I could have argued with him, could have told him how the monsters were beautiful and special in their own unique ways, how they should be respected and protected, instead of tortured and slaughtered, but I decided not to waste my breath. He hadn’t listened to my mother back then, and he wouldn’t listen to me now. Victor was too blinded by his greed, his thirst for power, to hear anything but the twisted desires of his own dark heart.

Blake shifted on his feet again and then shuffled back a step, eyeing his dad with a wary expression, as if he’d never realized exactly how depraved his father was.

“Serena realized that I was the one who had set the traps and that I was killing the monsters for their magic. She found the black blades I had hidden away, the ones I was going to use to rise up against my father and take control of the Draconi Family.” Victor stopped his pacing and looked at me, his handsome face twisting with rage, even all these years later. “She went down to the lochness bridge and threw them all into the Bloodiron River—every last one. She cost me years of work, and I had to start all over.”

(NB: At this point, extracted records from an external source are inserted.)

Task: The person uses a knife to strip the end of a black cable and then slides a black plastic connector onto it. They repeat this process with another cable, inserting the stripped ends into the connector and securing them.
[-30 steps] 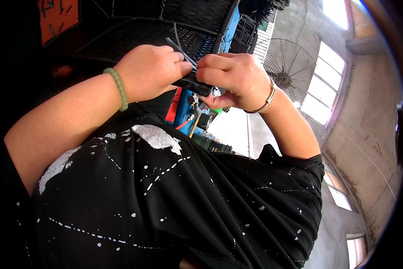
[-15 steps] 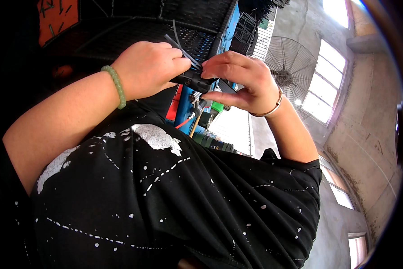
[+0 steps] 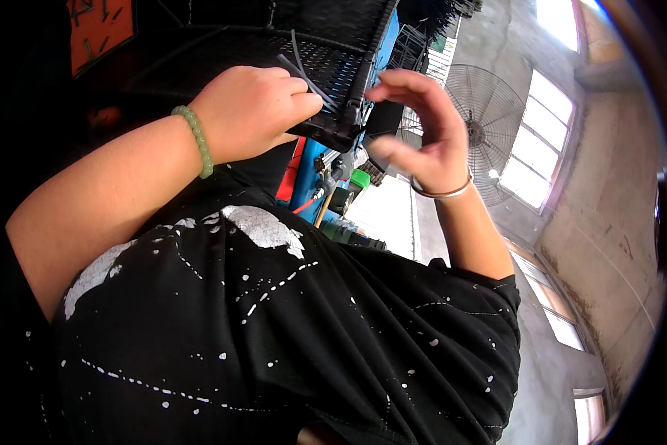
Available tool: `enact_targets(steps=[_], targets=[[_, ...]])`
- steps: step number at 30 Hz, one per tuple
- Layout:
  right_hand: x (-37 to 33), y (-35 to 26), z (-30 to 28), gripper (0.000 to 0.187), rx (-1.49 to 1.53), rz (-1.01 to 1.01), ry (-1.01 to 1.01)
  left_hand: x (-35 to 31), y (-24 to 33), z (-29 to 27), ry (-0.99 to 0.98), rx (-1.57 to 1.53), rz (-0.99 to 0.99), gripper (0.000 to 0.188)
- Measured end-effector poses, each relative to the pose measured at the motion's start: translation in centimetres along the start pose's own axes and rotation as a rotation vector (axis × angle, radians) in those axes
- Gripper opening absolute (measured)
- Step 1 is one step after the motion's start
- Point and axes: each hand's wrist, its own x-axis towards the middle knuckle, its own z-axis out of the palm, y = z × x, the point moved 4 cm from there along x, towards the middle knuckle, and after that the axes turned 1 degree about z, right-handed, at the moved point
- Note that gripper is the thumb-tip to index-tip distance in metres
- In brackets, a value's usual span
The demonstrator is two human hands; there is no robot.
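My left hand [image 3: 253, 111], with a green bead bracelet on its wrist, is closed around the near edge of a black woven wicker panel [image 3: 267, 55]. Its thumb lies below that edge and its fingers curl over the top. Just past my fingertips, thin dark flat strips [image 3: 301, 72] stick up from the weave near the panel's corner [image 3: 342, 133]. What my palm covers is hidden. My right hand [image 3: 430, 133], a thin bangle at its wrist, is raised to the right of the corner. Its fingers and thumb are spread apart, a little blurred, with nothing between them.
Beneath the panel are a blue bar [image 3: 306, 178], an air-tool-like fitting with a red hose [image 3: 304, 204] and a green block [image 3: 360, 178]. A large caged fan [image 3: 473, 133] stands to the right, before a grey wall with windows. An orange surface [image 3: 102, 33] shows at far left.
My right hand has let go of the panel's corner and moved right, its fingers opening wider. My left hand keeps its grip, shifted only slightly in the picture.
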Motion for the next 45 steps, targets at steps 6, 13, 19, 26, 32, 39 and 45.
enact_targets(steps=[6,13,19,26,32,39,45], targets=[[-1.5,-0.3,0.7,0.019,-0.183,0.052,0.146,-0.6,0.1,1.0,-0.023,-0.005,-0.001,0.044],[-2.3,-0.9,2.1,0.016,0.092,0.262,0.320,-0.2,0.2,0.3,-0.001,-0.011,-0.015,0.044],[-2.3,-0.8,2.3,0.013,-0.274,0.005,0.135,-0.7,0.5,1.3,-0.008,-0.006,-0.019,0.042],[-1.4,-1.2,2.6,0.020,-0.576,-0.228,-0.161,-1.4,0.3,3.2,-0.051,0.007,-0.016,0.040],[-0.8,-1.4,2.5,0.020,-0.571,-0.320,-0.301,-1.4,0.7,3.1,-0.087,0.026,0.000,0.037],[-1.0,-0.4,2.5,0.013,-0.381,-0.210,-0.334,-1.5,0.9,3.3,-0.122,0.009,0.021,0.036],[-0.5,1.4,2.9,0.012,-0.052,-0.009,-0.386,-1.5,0.8,3.3,-0.117,-0.005,0.031,0.037]])
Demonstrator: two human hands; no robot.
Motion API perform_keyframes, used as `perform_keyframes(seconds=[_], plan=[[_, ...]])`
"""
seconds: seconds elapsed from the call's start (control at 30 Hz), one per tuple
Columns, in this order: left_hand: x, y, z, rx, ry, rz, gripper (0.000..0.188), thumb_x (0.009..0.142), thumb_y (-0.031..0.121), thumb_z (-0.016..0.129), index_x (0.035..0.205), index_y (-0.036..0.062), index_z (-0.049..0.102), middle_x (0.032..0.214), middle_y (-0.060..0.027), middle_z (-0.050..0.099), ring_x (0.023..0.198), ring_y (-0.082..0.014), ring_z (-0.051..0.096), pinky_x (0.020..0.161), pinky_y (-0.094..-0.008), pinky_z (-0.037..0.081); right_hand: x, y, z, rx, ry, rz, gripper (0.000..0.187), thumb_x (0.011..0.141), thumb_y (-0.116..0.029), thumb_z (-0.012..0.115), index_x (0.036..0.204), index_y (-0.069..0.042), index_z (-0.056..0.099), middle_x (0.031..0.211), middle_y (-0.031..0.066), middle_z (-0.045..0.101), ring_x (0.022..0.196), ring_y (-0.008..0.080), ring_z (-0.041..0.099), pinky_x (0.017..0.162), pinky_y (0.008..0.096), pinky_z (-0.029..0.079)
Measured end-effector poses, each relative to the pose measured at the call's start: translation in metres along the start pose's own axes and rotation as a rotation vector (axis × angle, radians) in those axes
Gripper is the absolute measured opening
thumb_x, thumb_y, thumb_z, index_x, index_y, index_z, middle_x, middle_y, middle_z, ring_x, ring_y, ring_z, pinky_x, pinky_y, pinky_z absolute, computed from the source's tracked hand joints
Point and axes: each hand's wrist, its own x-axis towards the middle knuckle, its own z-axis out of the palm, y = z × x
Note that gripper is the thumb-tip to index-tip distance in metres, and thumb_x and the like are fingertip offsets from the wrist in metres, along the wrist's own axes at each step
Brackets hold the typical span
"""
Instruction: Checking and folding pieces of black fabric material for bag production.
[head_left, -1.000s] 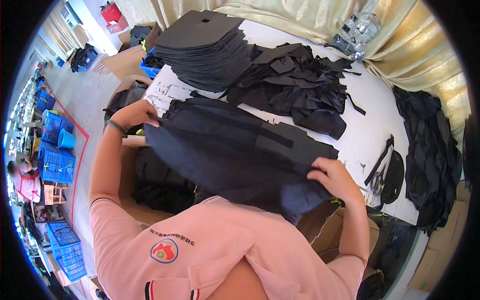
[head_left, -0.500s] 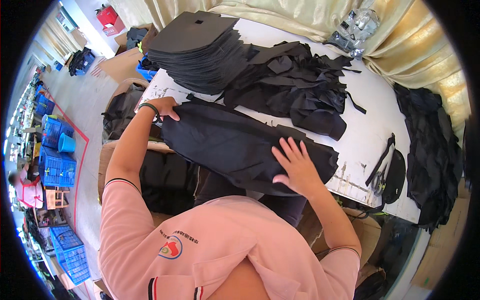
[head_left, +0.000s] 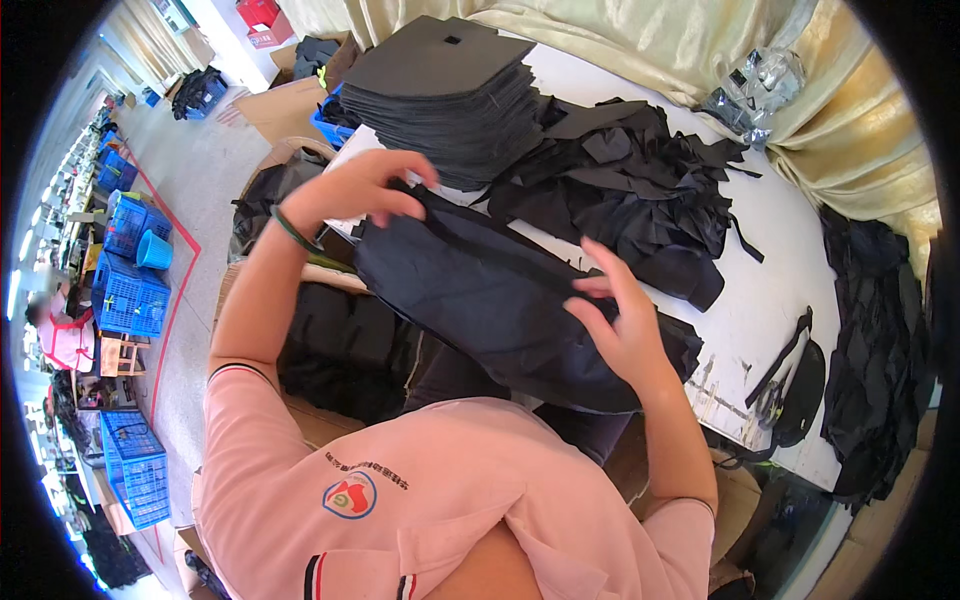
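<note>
A long black fabric piece (head_left: 480,305) lies across the table's near edge and hangs over it toward my lap. At its left end, my left hand (head_left: 372,188) hovers with fingers curved and thumb apart. I cannot tell if its fingertips touch the cloth. My right hand (head_left: 625,325) is over the right part of the fabric, thumb and fingers spread, with nothing visible between them. Just beyond the piece lies a loose heap of black fabric pieces (head_left: 620,190). To its left rises a tall stack of dark flat sheets (head_left: 440,100).
Scissors (head_left: 770,400) and a black pouch-like piece (head_left: 803,395) lie on the white table (head_left: 725,385) at right. More black fabric (head_left: 875,350) hangs over the right edge. An open carton of black items (head_left: 340,350) stands below left. Blue crates (head_left: 135,290) line the floor.
My left hand has lifted from the fabric's left end and moved inward. My right hand has risen from lying flat, its fingers now curved. The whole view has shifted slightly.
</note>
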Motion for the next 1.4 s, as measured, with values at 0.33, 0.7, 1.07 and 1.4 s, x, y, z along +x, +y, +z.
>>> perform_keyframes(seconds=[0.33,0.7,1.07,1.4], plan=[[0.063,0.023,-0.06,0.74,0.725,0.732,0.065,0.076,0.027,0.081,0.131,0.0091,0.053,0.123,-0.0136,0.059,0.11,-0.0275,0.06,0.089,-0.0381,0.05,0.054,-0.006,0.04,0.826,0.046,0.167,0.016,0.093,0.001,0.06,0.108,0.0,0.065,0.093,0.0036,0.065,0.081,0.0095,0.062,0.073,0.0242,0.052],[0.085,-0.029,-0.081,0.685,0.55,0.427,0.044,0.087,0.033,0.07,0.121,0.0072,0.062,0.11,-0.0163,0.067,0.104,-0.0337,0.064,0.09,-0.0391,0.05,0.062,0.003,0.046,0.82,0.135,0.199,0.016,0.093,-0.004,0.062,0.108,0.001,0.066,0.086,-0.0006,0.058,0.069,0.0049,0.054,0.06,0.0208,0.047],[0.085,-0.023,-0.055,0.825,0.71,0.477,0.031,0.093,0.012,0.053,0.123,0.0078,0.06,0.105,-0.0203,0.066,0.094,-0.0413,0.062,0.081,-0.0462,0.051,0.074,-0.008,0.071,0.84,0.182,0.206,0.005,0.093,-0.005,0.063,0.091,-0.002,0.059,0.072,-0.0036,0.055,0.059,0.0019,0.049,0.052,0.0194,0.041],[-0.044,0.046,0.038,0.104,0.795,0.446,0.025,0.093,0.0,0.05,0.115,-0.0007,0.06,0.076,-0.0047,0.055,0.068,-0.0059,0.046,0.059,-0.0246,0.041,0.1,-0.018,0.012,0.356,0.546,-0.019,0.007,0.086,-0.002,0.066,0.088,-0.002,0.059,0.067,0.0,0.058,0.053,0.0035,0.047,0.05,0.022,0.04]])
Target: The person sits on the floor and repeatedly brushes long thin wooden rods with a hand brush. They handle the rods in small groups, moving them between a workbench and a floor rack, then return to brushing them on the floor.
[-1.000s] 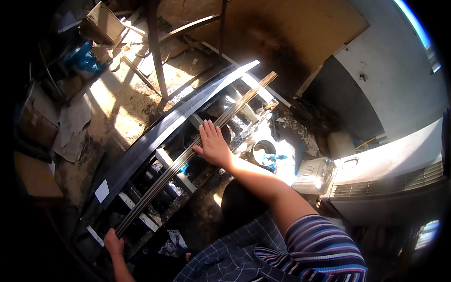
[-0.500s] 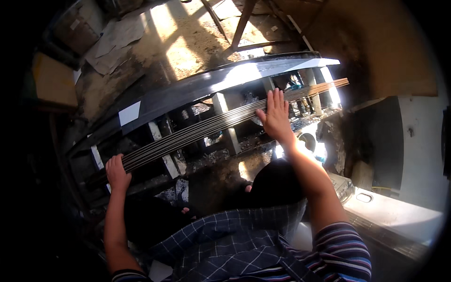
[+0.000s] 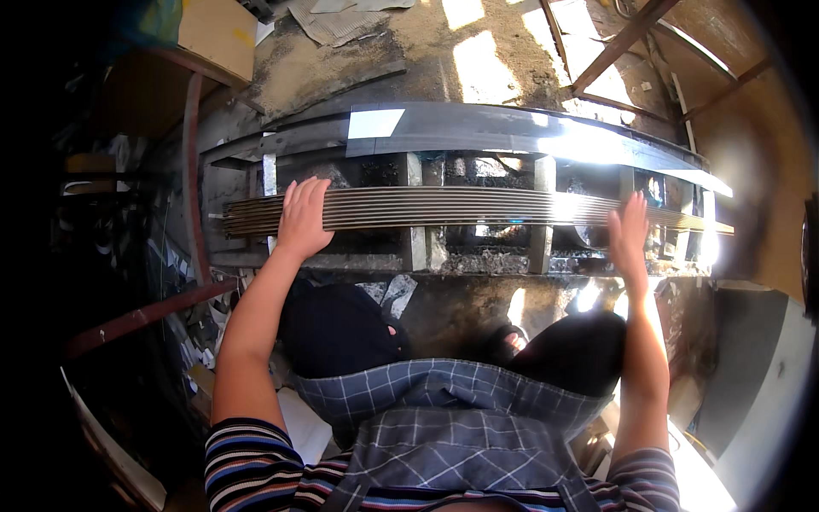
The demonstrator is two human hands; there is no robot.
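Note:
A row of long, thin metal rods [image 3: 478, 207] lies side by side across the slats of a dark frame [image 3: 542, 243] in front of me. They run from left to right and draw closer together toward the right end. My left hand [image 3: 304, 224] rests on the rods a little in from their left end, palm down, fingers stretched out. Nearer their right end, my right hand [image 3: 630, 239] is open with its fingers straight, at the rods. Parts of the rods under both hands are hidden.
Behind the rods lies a long dark flat strip [image 3: 461, 128], with bright glare on its right part. A reddish-brown bar [image 3: 194, 179] stands at the frame's left. Cardboard sheets [image 3: 341, 21] lie on the far floor, and a box [image 3: 217, 38] stands at far left.
The view has turned, so the rods now run level instead of slanting. They look more spread out at the left. Both hands remain at the rods, and the left fingers now lie flatter on top.

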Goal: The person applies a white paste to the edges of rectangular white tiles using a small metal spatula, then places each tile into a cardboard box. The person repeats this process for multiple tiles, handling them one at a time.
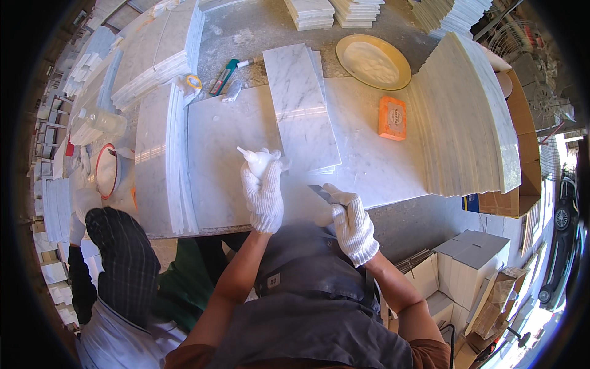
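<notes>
The left hand point(263, 195), in a white knit glove, is clamped round a white squeeze bottle point(257, 161) whose nozzle points far and left over the marble slab point(221, 154) on the bench point(405, 221). The right hand point(351, 222), gloved too, is closed on a dark blade-like tool point(319, 192) at the slab's near edge. A marble tile point(301, 107) lies just beyond the hands; an orange block point(392, 118) rests to the right, a yellow dish point(373, 61) farther off.

White marble tiles point(301, 104) carry grey veining, beside an orange box point(392, 117) and a yellow-rimmed plate point(399, 61).
</notes>
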Demonstrator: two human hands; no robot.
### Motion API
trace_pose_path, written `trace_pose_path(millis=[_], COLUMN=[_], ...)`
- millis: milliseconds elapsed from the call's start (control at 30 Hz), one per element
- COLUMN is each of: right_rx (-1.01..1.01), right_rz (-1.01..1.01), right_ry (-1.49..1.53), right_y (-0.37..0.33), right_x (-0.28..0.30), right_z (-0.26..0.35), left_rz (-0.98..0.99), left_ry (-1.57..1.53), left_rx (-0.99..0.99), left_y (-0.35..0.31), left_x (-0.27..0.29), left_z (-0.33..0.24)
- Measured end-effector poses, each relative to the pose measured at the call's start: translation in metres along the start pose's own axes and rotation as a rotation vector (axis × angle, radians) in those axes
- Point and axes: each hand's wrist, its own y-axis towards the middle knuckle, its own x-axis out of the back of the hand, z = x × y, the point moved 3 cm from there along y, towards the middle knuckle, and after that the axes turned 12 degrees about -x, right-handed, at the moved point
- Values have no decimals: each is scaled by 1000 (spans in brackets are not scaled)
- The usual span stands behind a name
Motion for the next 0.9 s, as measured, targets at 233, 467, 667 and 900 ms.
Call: trace_pose_path(millis=[233, 467, 667, 900], right_rx=[-259, -118, 110, 486], right_rz=[250, 124, -7, -206], right_ry=[-8, 20, -119, -447], right_y=[-2, -5, -1, 56], right_x=[1, 0, 5, 6], right_z=[4, 6, 9, 9], left_rz=[-15, 1, 26, -16], left_ry=[-16, 50, 50, 68], left_rx=[11, 69, 68, 51], left_y=[0, -1, -2, -1], left_x=[-2, -1, 1, -2], left_z=[-4, -5, -5, -9])
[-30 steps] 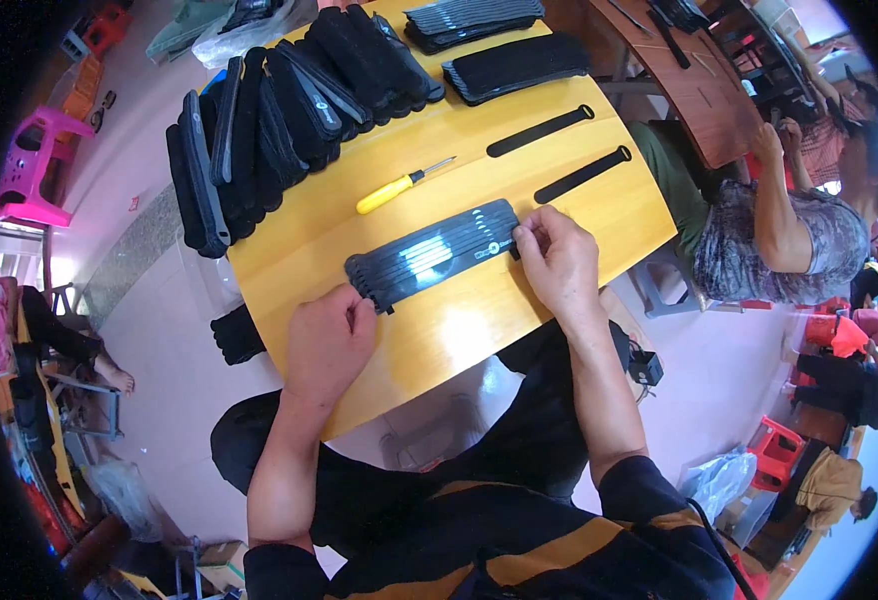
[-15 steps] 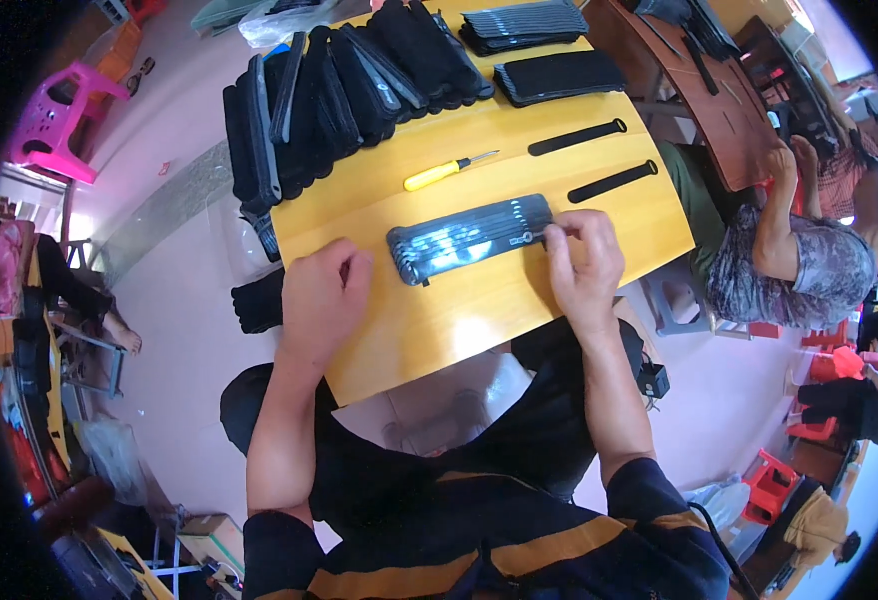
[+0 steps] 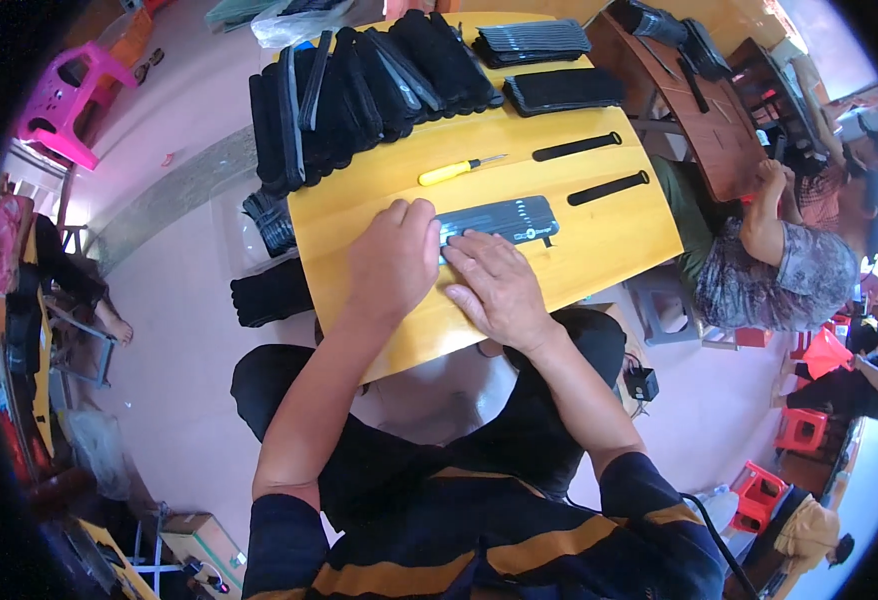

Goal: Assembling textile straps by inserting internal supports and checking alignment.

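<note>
A flat bundle of black straps [image 3: 509,215] with a glossy top lies at the middle of the yellow table. My left hand [image 3: 396,258] is curled closed at its left end, covering that end, and the grip itself is partly hidden. Flat on the bundle's near edge rests my right hand [image 3: 502,290], fingers stretched out and thumb apart. Beyond the bundle lies a screwdriver [image 3: 446,173] with a yellow handle. Two single black straps, one farther back [image 3: 577,147] and one nearer [image 3: 609,188], lie to the right, each with a loop at its end.
Many black strap bundles [image 3: 359,95] line the table's far left edge. Two neat stacks, a grey-black one [image 3: 534,42] and a black one [image 3: 566,90], sit at the far right. More bundles [image 3: 271,290] hang beside the left edge. A co-worker [image 3: 779,260] sits at a brown table [image 3: 694,120].
My left hand has moved right and forward onto the bundle's left end. My right hand has left its right end and moved left to lie on its near edge.
</note>
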Action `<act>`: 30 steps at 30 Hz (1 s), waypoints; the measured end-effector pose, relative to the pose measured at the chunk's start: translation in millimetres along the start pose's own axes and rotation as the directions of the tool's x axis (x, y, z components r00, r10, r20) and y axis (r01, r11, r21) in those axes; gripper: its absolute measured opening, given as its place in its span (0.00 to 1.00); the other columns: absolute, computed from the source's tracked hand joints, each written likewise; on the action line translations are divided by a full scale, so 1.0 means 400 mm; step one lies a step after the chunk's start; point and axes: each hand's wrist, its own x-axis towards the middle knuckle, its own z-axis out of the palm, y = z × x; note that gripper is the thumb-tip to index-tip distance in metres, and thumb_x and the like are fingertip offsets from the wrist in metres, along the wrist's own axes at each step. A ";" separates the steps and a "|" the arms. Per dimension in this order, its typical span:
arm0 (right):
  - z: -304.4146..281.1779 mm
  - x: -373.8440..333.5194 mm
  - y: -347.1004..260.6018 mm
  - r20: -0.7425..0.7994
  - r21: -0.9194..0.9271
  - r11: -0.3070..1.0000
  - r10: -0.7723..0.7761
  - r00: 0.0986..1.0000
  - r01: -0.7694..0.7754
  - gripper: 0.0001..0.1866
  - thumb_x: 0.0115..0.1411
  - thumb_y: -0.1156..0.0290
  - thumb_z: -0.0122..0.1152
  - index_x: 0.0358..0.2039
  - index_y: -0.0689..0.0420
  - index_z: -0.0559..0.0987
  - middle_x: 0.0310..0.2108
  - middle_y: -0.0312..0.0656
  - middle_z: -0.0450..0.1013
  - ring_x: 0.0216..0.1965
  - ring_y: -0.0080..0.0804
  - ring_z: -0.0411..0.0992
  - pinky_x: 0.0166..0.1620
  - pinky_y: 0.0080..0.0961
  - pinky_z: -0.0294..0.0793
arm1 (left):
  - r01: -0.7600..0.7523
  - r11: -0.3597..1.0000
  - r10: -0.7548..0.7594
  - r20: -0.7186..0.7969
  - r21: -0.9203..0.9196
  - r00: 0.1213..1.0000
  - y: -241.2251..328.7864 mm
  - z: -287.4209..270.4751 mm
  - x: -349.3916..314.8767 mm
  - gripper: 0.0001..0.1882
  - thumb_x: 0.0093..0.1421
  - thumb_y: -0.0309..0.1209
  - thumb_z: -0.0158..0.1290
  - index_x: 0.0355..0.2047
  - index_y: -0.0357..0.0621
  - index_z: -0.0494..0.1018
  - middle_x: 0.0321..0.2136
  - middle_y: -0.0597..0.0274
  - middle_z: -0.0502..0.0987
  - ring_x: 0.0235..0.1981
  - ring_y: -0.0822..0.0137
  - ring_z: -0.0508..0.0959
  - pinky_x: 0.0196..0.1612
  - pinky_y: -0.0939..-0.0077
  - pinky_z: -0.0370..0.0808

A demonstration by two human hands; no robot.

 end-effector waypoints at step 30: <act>-0.073 -0.110 0.129 0.060 -0.404 0.850 0.394 0.917 -0.339 0.55 0.64 0.29 0.45 0.72 0.68 0.55 0.75 0.61 0.47 0.76 0.55 0.45 0.72 0.58 0.48 | -0.111 0.956 0.103 0.043 0.272 0.994 -0.060 0.088 0.011 0.06 0.64 0.33 0.56 0.34 0.45 0.73 0.31 0.55 0.76 0.35 0.51 0.79 0.35 0.54 0.77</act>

So that’s why Victor hated my mom. She’d stolen all his black blades and monster magic to stop him from killing people back then, and I’d done the same thing again now. And I was going to die for it, just like she had. Like mother, like daughter, after all.

“After Serena got rid of my black blades, I decided I wasn’t going to risk doing something like that again. At least not immediately,” Victor said. “Instead of relying on a stockpile of weapons, I decided I would start taking magic for myself. And not just monster magic, but Talents from other people. Power that would last, instead of burning out in a few hours the way monster magic does. And it worked. Far better than I ever dreamed.”